- **Activity**
From the data below, restate every line word for word.
********************
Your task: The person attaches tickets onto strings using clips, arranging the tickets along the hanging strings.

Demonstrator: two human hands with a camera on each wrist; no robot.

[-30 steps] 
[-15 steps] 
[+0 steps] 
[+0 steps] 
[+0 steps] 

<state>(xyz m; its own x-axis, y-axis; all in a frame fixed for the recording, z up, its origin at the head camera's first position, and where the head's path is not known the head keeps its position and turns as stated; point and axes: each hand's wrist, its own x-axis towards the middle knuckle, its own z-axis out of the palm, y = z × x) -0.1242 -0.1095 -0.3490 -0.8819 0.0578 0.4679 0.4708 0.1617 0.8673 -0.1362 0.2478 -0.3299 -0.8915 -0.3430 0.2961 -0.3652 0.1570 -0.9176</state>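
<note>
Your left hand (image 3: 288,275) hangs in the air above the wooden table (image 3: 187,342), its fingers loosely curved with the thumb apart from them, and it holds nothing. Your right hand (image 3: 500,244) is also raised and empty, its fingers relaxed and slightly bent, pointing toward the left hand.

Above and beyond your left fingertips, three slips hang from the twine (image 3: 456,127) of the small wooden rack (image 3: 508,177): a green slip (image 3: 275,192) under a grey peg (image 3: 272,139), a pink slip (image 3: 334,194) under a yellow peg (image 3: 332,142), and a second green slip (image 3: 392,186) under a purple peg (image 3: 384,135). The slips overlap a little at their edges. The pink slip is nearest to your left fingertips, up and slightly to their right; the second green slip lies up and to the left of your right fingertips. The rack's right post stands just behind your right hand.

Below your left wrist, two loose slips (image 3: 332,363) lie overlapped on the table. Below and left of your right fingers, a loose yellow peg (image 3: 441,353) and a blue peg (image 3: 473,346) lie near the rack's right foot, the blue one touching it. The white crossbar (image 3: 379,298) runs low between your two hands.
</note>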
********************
- **Response to this task**
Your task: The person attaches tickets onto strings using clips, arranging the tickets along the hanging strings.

Demonstrator: two human hands with a camera on each wrist; no robot.

[-30 steps] 
[-15 steps] 
[+0 steps] 
[+0 steps] 
[+0 steps] 

<state>(xyz m; its own x-axis, y-axis; all in a frame fixed for the recording, z up, its origin at the head camera's first position, and where the head's path is not known the head keeps its position and turns as stated; point and axes: each hand's wrist, its own x-axis towards the middle knuckle, its own z-axis out of the palm, y = z × x) -0.1242 -0.1095 -0.3490 -0.8819 0.0578 0.4679 0.4708 0.1617 0.8673 -0.1362 0.2478 -0.3299 -0.8915 -0.3430 0.2961 -0.3652 0.1570 -0.9176</state>
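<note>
Your left hand (image 3: 288,275) hangs in the air above the wooden table (image 3: 187,342), its fingers loosely curved with the thumb apart from them, and it holds nothing. Your right hand (image 3: 500,244) is also raised and empty, its fingers relaxed and slightly bent, pointing toward the left hand.

Above and beyond your left fingertips, three slips hang from the twine (image 3: 456,127) of the small wooden rack (image 3: 508,177): a green slip (image 3: 275,192) under a grey peg (image 3: 272,139), a pink slip (image 3: 334,194) under a yellow peg (image 3: 332,142), and a second green slip (image 3: 392,186) under a purple peg (image 3: 384,135). The slips overlap a little at their edges. The pink slip is nearest to your left fingertips, up and slightly to their right; the second green slip lies up and to the left of your right fingertips. The rack's right post stands just behind your right hand.

Below your left wrist, two loose slips (image 3: 332,363) lie overlapped on the table. Below and left of your right fingers, a loose yellow peg (image 3: 441,353) and a blue peg (image 3: 473,346) lie near the rack's right foot, the blue one touching it. The white crossbar (image 3: 379,298) runs low between your two hands.
</note>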

The exercise is fully answered.